Em 1976, após a morte de Mao, Deng Xiaoping assume o poder. São lançadas as Quatro Grandes Modernizações: indústria, agricultura, ciência e tecnologia e Forças Armadas e criadas as Zonas Econômicas Especiais para empresas estrangeiras. Com a proclamação da República Popular da China, em 1 de outubro de 1949, o país novamente se dividiu entre a RPC, no continente, e a República da China (RC), em Taiwan e outras ilhas. Cada uma das partes se considera o único governo legítimo da China e denuncia o outro como ilegítimo.
Politicamente, o governo deixou de ser comunista após a morte de Mao Zedong em 1976, apesar do Partido Comunista continuar no poder. Em 1991 Jiang Zemin assumiu a presidência do país, governando até 2003, quando entregou o poder ao seu sucessor, Hu Jintao.
Economia
Entrada da China, principalmente a partir da década de 1990, na economia de mercado, ajustando-se ao mundo globalizado;
- A China é o maior produtor mundial de alimentos: 500 milhões de suínos, 450 milhões de toneladas de grãos;
- É o maior produtor mundial de milho e arroz;
- Agricultura mecanizada, gerando excelentes resultados de produtividade;
- Aumento nos investimentos na área de educação, principalmente técnica;
- Investimentos em infraestrutura com a construção de rodovias, ferrovias, aeroportos e prédios públicos. Construção da hidrelétrica de Três Gargantas, a maior do mundo, gerando energia para as indústrias e habitantes;
- Investimentos nas áreas de mineração, principalmente de minério de ferro, carvão mineral e petróleo;
- Controle governamental dos salários e regras trabalhistas. Com estas medidas as empresas chinesas tem um custo reduzido com mão-de-obra (os salários são baixos), fazendo dos produtos chineses os mais baratos do mundo. Este fator explica, em parte, os altos índices de exportação deste país.
- Abertura da economia para a entrada do capital internacional. Muitas empresas multinacionais, também conhecidas como transnacionais, instalaram e continuam instalando filiais neste país, buscando baixos custos de produção, mão-de-obra abundante e mercado consumidor amplo.

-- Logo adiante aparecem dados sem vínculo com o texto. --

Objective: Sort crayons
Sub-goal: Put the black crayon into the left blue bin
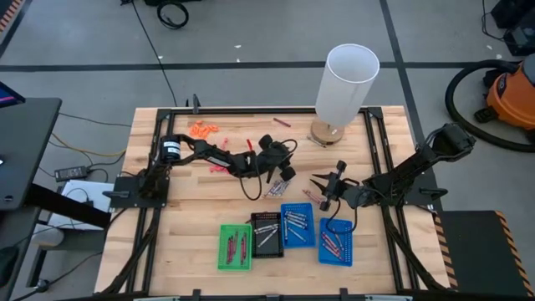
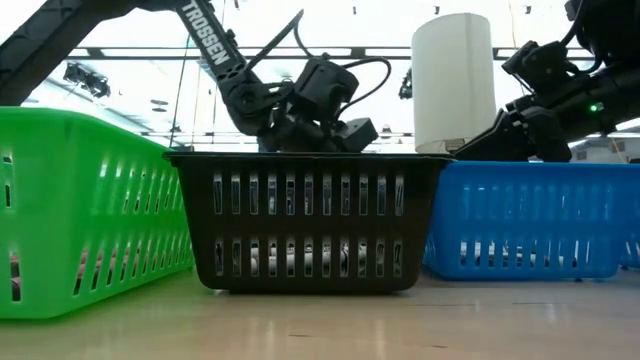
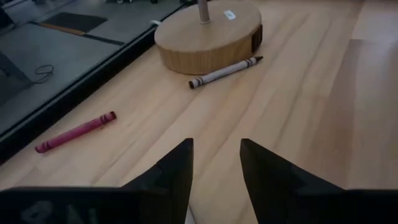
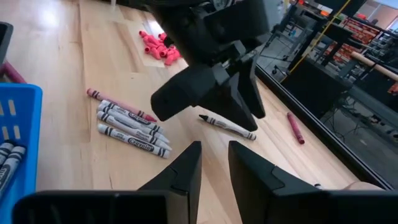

- Incentivos governamentais e investimentos na produção de tecnologia.
- Participação no bloco econômico APEC (Asian Pacific Economic Cooperation), junto com Japão, Austrália, Rússia, Estados Unidos, Canadá, Chile e outros países;
- A China é um dos maiores importadores mundiais de matéria-prima.
Direitos trabalhistas
Embora a remuneração seja bastante reduzida, os trabalhadores possuem uma série de garantias legais, seguindo convenções internacionais. Não há um código ou consolidação de leis específica, como no Brasil. As relações de trabalho são definidas via contrato, desde que respeitem as leis vigentes, oferecendo certa flexibilidade para os acertos, mas garantindo um mínimo de direitos.
A jornada de trabalho de um trabalhador chinês, por exemplo, não pode passar de 8 horas diárias e 44 horas semanais, assim como ocorre no Brasil, baseado no texto da CLT. Os trabalhadores possuem, por lei, o direito de negociar seus salários de forma conjunta. Também prevê participação sindical e algum direito à greve.
Garantia de estabilidade no trabalho enquanto o contrato assinado não estiver vencido. O trabalhador só pode ser demitido antes do prazo por justa causa. Há, também a possibilidade de estabilidade permanente, se o contrato de um trabalhador for renovado mais de duas vezes.
Licença maternidade de 90 dias após o parto, com remuneração garantida, aos moldes daquela que ocorre na maioria dos países ocidentais.
É importante lembrar, no entanto, que a China não participa de diversos tratados internacionais, sendo difícil identificar se as leis previstas para os trabalhadores são, de fato, seguidas.